┏━━
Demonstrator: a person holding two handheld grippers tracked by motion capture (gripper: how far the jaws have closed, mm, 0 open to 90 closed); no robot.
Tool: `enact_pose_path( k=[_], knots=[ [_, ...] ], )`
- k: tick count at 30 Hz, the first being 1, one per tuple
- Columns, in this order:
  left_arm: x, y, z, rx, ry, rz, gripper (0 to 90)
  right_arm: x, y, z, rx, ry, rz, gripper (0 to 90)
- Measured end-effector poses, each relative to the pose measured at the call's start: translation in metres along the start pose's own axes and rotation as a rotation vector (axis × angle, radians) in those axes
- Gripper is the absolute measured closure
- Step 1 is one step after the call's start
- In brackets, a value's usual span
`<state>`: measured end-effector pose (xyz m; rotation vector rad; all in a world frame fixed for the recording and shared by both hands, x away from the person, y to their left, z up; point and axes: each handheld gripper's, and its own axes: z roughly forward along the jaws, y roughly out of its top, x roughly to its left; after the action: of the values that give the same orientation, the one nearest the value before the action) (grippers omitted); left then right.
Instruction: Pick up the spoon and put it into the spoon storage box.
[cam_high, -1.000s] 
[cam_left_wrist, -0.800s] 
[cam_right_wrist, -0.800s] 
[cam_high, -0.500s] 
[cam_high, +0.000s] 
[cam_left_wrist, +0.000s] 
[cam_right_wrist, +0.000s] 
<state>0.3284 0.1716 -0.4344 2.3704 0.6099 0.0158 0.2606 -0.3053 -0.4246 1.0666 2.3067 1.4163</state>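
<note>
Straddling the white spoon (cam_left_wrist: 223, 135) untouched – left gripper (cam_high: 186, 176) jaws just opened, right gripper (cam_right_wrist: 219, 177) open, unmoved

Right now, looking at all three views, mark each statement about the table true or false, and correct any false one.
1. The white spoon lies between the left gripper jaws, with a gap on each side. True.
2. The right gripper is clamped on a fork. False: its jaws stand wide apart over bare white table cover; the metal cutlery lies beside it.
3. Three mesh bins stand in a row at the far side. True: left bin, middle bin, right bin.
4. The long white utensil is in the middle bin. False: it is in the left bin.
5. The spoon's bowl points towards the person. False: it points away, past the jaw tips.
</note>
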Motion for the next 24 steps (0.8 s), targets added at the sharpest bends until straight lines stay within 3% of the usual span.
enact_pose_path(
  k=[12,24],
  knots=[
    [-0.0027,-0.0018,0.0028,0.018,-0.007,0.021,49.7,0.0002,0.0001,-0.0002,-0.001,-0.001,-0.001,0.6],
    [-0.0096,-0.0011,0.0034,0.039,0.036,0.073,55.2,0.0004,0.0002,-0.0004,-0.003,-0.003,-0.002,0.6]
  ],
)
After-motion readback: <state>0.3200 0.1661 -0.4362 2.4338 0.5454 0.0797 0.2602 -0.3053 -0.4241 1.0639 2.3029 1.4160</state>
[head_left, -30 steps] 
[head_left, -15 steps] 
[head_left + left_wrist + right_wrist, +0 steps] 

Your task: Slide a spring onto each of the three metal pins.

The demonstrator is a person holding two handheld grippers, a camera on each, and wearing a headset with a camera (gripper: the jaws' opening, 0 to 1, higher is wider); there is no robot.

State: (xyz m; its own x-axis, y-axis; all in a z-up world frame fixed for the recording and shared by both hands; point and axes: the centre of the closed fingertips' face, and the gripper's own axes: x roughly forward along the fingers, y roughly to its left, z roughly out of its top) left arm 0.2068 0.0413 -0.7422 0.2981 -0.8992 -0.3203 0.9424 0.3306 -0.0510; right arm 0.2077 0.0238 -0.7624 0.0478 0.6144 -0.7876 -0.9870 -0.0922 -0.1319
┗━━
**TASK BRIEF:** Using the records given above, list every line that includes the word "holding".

**FINISHED TASK:**
Demonstrator: a person holding two handheld grippers tracked by motion capture (gripper: how far the jaws have closed, mm, 0 open to 90 closed); no robot.
The demonstrator is a person holding two handheld grippers, a camera on each, and wearing a headset with a camera (gripper: the jaws' opening, 0 to 1, higher is wider); there is no robot.

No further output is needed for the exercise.